A deal, in the $5 billion to $6 billion range, could be struck as soon as this week, these people said, cautioning that the talks still could fall apart.



 At that price, Groupon would be the largest acquisition ever for Google. The deal would make Google the market leader in the fast growing arena of locally tailored discounts.

The acquisition would also be Google’s biggest foray into local business advertising online, a large and untapped market it has been trying to get into, most recently by promoting Marissa Mayer, an executive, to oversee the local business and trying to buy Yelp, the local review site, last year.

Over the last decade, Google has acquired dozens of companies, spending billions for the online advertiser Double Click and the video site You Tube.

Since it was founded in 2008 by its chief executive, Andrew Mason, Groupon has become the fastest growing Internet company ever.
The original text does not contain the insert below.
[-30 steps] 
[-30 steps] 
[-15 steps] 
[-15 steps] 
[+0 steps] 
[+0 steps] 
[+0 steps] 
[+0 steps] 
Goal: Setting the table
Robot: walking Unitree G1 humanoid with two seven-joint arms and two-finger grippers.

Groupon, whose name is a combination of the words coupon and group, is a group-buying site with a local focus. Subscribers receive a deal each day, tailored to the users’ location and profile. Although Groupon will offer smaller side deals, the objective is to highlight one discount for each user. A typical deal is 50 to 90 percent off retail goods and services, like restaurant certificates, sky diving lessons and spa services. It’s a formula that has taken off, turning Groupon into a cash machine with more than 12 million registered users and estimated annual revenue above $350 million.




 Google declined to comment on the report and Groupon could not be reached.

Over recent weeks, Groupon has been the subject of scores of takeover rumors. Both Google and Yahoo were among the company’s top suitors, according to the people briefed on the matter, with the latter prepared to pay about $2 billion. But Groupon’s founders rejected the approach as too low.

Groupon’s management also was concerned that Yahoo’s business prospects might ultimately hurt the company, and that a stronger tech buyer like Google would give it a competitive edge against potential rivals like Facebook.

As Yahoo’s approach sputtered, Google made an initial bid of $3 billion to $4 billion, these people said. But in the face of Groupon’s resistance, Google raised its offer to between $5 billion and $6 billion. The company is unlikely to offer more than that, according to one of the people with knowledge of the deal.

Google is one of the few buyers in the technology market that can afford a price that high. According to the company’s third-quarter report, as of Sept. 30, Google had $33.4 billion in cash or cash equivalents on hand.

Groupon’s investors include Yuri Milner’s Digital Sky Technologies, Battery Ventures, Accel Partners and New Enterprise Associates.